Can I get pregnant from dry humping?

Arts filler image

This guy and I were dry humping. I was just in my thong and he was in his boxers. There wasn’t any pre-cum on him, but I was wet just from myself.

Is there a chance I could get pregnant at all?


You didn’t mention if you’re on birth control or not. If you’re on the birth control pill, patch, shot or vaginal ring and are using it as directed by your doctor, then you likely wouldn’t even be ovulating. That’s how most hormonal birth control pills works — pretty interesting, eh?

If you’re not using birth control, then you may indeed have an egg available for fertilization, in which case we start wondering whether sperm were available.

Readers who have been through a quality sex education course may know that sperm are made in the testes. They mature in the epididymis (which are spiraly parts above the testes) and, when a man ejaculates, the sperm join the rest of the seminal fluids to form and make their way out of the body.

Sperm first have to travel through the vas deferens, and then they mix with fluid from the prostate gland, cowper’s glands (which make pre-ejaculatory fluids, or pre-cum) and seminal vesicles and leave the body as semen.

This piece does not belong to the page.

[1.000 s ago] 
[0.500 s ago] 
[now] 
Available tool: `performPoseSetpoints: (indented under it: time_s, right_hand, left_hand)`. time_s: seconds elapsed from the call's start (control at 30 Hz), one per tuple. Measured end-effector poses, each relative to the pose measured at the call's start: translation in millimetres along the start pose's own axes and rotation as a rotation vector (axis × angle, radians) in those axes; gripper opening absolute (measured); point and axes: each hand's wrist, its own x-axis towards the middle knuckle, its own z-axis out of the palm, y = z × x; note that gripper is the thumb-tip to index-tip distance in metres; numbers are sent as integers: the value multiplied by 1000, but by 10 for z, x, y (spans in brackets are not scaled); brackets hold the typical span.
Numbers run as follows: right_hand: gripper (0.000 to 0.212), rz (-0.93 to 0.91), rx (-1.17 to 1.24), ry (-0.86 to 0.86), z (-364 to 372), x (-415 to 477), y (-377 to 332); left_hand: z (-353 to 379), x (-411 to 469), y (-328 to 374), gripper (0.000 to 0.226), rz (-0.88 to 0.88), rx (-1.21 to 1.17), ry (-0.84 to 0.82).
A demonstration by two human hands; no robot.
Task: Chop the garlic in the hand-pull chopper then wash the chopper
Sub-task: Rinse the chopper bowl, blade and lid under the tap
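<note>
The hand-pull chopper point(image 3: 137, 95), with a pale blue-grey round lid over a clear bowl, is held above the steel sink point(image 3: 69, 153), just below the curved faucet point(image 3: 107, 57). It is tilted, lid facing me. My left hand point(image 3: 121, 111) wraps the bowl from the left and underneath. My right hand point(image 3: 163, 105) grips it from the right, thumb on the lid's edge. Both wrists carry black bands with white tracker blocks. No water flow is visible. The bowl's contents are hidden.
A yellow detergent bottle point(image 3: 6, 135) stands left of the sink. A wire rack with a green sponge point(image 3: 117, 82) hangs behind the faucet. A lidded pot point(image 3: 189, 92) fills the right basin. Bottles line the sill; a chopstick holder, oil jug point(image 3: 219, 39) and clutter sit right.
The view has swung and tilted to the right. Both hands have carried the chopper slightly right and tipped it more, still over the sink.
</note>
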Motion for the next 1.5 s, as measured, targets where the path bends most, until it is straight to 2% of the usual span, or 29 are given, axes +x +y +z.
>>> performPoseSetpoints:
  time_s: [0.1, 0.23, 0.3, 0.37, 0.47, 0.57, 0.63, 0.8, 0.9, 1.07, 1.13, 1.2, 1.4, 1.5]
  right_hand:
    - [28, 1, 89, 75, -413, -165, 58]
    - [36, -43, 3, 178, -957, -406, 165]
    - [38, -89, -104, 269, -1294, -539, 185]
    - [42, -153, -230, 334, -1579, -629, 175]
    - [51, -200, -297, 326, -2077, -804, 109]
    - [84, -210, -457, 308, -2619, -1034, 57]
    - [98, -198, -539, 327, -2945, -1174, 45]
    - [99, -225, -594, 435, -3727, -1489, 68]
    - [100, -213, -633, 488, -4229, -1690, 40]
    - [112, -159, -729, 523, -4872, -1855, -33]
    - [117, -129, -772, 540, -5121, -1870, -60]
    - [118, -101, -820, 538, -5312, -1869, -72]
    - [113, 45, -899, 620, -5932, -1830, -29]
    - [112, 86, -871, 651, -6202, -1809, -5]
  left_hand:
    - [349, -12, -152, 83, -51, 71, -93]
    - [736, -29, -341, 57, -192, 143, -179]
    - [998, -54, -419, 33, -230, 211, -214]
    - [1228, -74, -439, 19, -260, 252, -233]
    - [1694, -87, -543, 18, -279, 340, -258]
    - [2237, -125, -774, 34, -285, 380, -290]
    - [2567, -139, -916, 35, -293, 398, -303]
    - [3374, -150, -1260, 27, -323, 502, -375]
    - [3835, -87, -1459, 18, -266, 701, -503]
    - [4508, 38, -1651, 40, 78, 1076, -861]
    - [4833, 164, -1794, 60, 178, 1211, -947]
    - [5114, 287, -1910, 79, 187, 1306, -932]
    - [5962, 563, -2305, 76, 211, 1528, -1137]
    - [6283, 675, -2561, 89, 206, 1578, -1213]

If “this guy” you were with was aroused and erect but didn’t have any fluids coming from his penis, then although he has sperm inside his body, it sounds like they stayed inside his body — or at least they did until he got home and masturbated or you two moved to other kinds of sex.

So even if you are not on birth control (and there was an egg), if there was no sperm near your vaginal opening, then there’s no chance of pregnancy. Plus, you both had on underwear! Sperm aren’t getting through his boxers and your thong, anyway.

If you’re not ready to become pregnant but are likely to find yourself being sexual in penis-vagina ways again soon, please consider talking with a doctor or nurse about birth control.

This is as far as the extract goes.